Methods: Propranolol (BB) a non-selective beta adrenergic blocker, was given to competitively block NE binding following LCHS and LCHS/CS ± BB (10mg/kg) in male Sprague Dawley rodents. To centrally deplete NE release, clonidine, an alpha 2-agonist, was also given to rats following LCHS and LCHS/CS ± clonidine (75ug/kg). Animals underwent two hours of daily restraint stress until the day of sacrifice on day 7. Bone marrow EPOr mRNA and EPOr protein expression as well as bone marrow BFU-E and CFUE-E colony growth were assessed. Data was presented as mean±SD; *p<0.05 vs. untreated counterpart by t-test.
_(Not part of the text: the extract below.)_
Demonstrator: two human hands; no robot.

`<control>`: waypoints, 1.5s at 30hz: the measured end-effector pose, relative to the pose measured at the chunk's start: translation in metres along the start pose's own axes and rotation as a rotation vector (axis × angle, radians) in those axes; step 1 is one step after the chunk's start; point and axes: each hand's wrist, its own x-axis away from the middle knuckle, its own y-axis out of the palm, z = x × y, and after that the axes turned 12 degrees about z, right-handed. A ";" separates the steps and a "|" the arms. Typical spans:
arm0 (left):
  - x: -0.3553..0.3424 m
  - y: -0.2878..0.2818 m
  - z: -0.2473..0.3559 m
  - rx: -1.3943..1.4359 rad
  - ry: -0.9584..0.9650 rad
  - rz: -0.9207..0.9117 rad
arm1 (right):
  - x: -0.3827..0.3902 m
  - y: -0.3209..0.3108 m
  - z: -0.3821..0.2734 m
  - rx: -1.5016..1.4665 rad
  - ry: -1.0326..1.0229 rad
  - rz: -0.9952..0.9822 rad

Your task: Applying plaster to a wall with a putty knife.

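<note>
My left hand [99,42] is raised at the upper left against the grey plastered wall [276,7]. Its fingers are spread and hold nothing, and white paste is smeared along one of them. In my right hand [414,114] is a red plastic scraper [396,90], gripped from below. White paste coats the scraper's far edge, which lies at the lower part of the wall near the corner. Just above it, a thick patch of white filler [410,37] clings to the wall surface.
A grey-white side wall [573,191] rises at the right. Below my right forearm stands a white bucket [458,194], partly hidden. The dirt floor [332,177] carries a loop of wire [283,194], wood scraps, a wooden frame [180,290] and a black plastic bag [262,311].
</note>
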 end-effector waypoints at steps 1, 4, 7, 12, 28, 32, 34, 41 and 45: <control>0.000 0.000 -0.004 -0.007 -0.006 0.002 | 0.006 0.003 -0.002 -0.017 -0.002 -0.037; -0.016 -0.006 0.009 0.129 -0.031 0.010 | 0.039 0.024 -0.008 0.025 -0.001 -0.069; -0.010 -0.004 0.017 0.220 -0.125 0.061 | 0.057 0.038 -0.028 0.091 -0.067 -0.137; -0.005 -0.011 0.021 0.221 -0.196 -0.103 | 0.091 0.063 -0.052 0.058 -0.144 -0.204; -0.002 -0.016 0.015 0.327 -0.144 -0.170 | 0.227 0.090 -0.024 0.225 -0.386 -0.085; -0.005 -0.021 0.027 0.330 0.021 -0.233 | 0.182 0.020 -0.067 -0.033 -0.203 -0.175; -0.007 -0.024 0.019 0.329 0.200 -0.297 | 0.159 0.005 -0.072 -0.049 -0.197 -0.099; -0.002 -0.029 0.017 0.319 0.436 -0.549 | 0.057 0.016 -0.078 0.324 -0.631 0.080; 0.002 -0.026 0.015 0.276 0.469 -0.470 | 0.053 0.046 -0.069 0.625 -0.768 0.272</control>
Results:Daily administration of BB following LCHS/CS improved bone marrow EPOr mRNA and EPOr protein expression by 94 and 96% (Figure). Similarly, the use of clonidine following LCHS/CS increased EPOr mRNA and EPOr protein expression by 90 and 96% (Figure). When BM EPOr expression was restored in the LCHS/CS+BB and LCHS/CS+clonidine groups, bone marrow BFU-E and CFU-E colony growth was similar to that of naïve animals (Figure).
Conclusion:The addition of chronic stress to severe trauma negatively impacts bone marrow EPOr expression and erythroid colony growth. However, both daily propranolol and clonidine restore EPOr expression, which improves BFU-E and CFU-E colony growth. Modulation of the hypercatecholaminemia state following severe trauma and chronic stress may provide a therapeutic alternative to improve erythroid maturation.